The Gibbs' phase rule states that the number of degrees of freedom in a system $F = C - P + 2$ where $C$ are the number of components and $P$ are the number of phases. The term $C$ can be expanded to $C = s-r$, where $s$ are the number of species, and $r$ are the number of independent relations.
I'm trying to find number of components for two systems, but the two approaches doesn't add up. Where am I wrong?
System 1:
A closed, evacuated container with $NH_4Br(s)$ is heated, and the following equilibrium takes place: $NH_4Br(s) ⇌ NH_3(g) + HBr(g)$.
I believe the number of components C to be 1, $NH_4Br(s)$, since this substance alone can produce the gas mixture phase, and the solid phase. ($NH_3(g) + HBr(g)$ can also do this, but C should be the lowest number of components needed..).
Using the species approach, $s = NH_4Br, NH_3, HBr = 3$, and $r = $ 1 equilibrium reaction. Which gives that $C = s-r=3-1=$ 2 which doesn't match what I wrote above. Why?
System 2:
A saturated aqueous solution of $KCl(aq)$ with $KCl(s)$. There is also water vapor. I also assume this is an evacuated container, but the problem doesn't mention this.
I believe the number of components to be 2, $H_2O$ and $KCl$, since these substances can produce the solid phase $KCl(s)$, the gaseuous phase $H_2O(g)$, and the liquid phase $H_2O(l)+Cl^-(aq)+K^+(aq)$.

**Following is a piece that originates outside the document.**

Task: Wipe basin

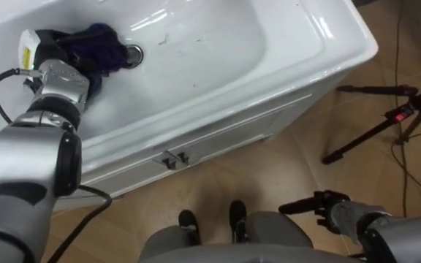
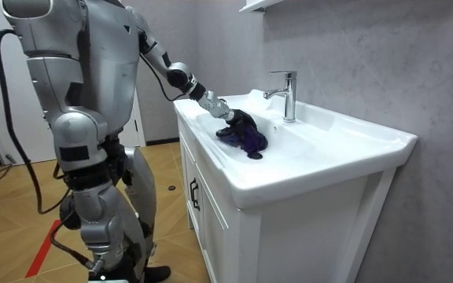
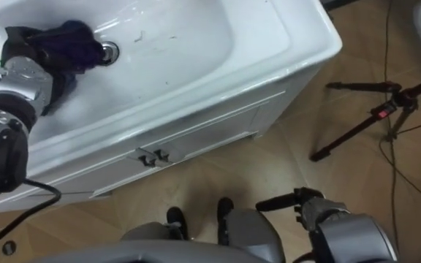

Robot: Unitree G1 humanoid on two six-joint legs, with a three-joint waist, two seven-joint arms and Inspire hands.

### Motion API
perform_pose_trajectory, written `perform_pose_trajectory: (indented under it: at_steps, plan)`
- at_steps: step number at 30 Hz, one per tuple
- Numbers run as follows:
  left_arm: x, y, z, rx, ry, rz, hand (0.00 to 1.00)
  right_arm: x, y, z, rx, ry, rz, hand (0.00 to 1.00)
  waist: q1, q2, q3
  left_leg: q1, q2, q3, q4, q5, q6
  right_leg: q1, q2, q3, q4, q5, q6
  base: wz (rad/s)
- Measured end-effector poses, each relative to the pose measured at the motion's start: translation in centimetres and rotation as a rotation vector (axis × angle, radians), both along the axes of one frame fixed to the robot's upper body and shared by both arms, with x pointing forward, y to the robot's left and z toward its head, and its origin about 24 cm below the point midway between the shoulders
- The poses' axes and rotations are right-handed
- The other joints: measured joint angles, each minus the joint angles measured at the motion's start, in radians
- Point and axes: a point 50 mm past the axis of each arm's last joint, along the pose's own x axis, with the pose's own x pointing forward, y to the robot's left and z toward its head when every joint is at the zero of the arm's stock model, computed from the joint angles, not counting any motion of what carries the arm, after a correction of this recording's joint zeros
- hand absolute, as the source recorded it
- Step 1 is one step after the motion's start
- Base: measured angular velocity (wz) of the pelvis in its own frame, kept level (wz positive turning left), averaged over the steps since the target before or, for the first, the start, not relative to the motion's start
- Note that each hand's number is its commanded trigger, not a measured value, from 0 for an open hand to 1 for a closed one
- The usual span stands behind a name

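A white basin (image 1: pixel 232 44) sits in a white vanity, with a metal drain (image 1: pixel 134 52) at its bottom. A dark purple cloth (image 1: pixel 97 38) lies bunched on the basin floor right beside the drain. My left hand (image 1: pixel 53 45) reaches into the basin from the left and its dark fingers curl into the cloth. In the room view I stand upright at the vanity's front, my left hand (image 2: pixel 238 119) pressing the cloth (image 2: pixel 248 140) down in the bowl. My right hand (image 1: pixel 324 206) hangs low at my side with relaxed fingers, holding nothing.
A chrome faucet (image 2: pixel 287 94) rises at the basin's back rim. The vanity's doors carry small metal handles (image 1: pixel 172 158). A black tripod (image 1: pixel 393 117) with cables stands on the wooden floor to my right.
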Motion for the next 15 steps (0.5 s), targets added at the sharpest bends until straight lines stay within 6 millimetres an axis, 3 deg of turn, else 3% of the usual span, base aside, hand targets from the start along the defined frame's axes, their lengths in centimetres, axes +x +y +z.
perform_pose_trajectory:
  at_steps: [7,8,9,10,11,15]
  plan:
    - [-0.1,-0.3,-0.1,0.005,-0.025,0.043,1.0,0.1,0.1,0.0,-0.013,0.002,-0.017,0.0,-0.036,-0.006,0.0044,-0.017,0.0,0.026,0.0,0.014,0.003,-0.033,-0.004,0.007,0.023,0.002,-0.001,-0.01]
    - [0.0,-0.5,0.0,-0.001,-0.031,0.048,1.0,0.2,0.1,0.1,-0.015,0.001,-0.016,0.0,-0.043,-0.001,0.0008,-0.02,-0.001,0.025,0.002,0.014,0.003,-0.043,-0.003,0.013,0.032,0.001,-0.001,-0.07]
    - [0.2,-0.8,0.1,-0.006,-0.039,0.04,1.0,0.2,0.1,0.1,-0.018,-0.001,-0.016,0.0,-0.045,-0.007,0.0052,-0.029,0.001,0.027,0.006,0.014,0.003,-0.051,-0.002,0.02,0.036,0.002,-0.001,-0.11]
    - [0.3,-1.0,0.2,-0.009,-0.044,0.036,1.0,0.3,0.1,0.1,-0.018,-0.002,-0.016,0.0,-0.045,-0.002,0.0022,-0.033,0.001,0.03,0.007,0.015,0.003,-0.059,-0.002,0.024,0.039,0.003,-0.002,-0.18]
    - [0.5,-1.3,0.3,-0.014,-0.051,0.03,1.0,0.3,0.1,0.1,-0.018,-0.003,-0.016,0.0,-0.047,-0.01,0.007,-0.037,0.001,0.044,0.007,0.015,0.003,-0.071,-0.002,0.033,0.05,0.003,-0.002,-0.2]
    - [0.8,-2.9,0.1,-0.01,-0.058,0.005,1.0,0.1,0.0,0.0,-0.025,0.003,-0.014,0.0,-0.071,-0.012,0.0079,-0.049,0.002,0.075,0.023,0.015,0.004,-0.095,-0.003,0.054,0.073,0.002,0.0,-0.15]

Using the species approach, $s = H_2O(aq/g), K^+(aq), Cl^-(aq), KCl(s)$, and $r =$ one phase with ion-balance + one equilibrium between water liquid and gas + one equlilibrium between $KCl(s)$ and the dissolved ions = 3. Which gives that $C = s-r = 4-3 = $ 1, which again doesn't match what I wrote above.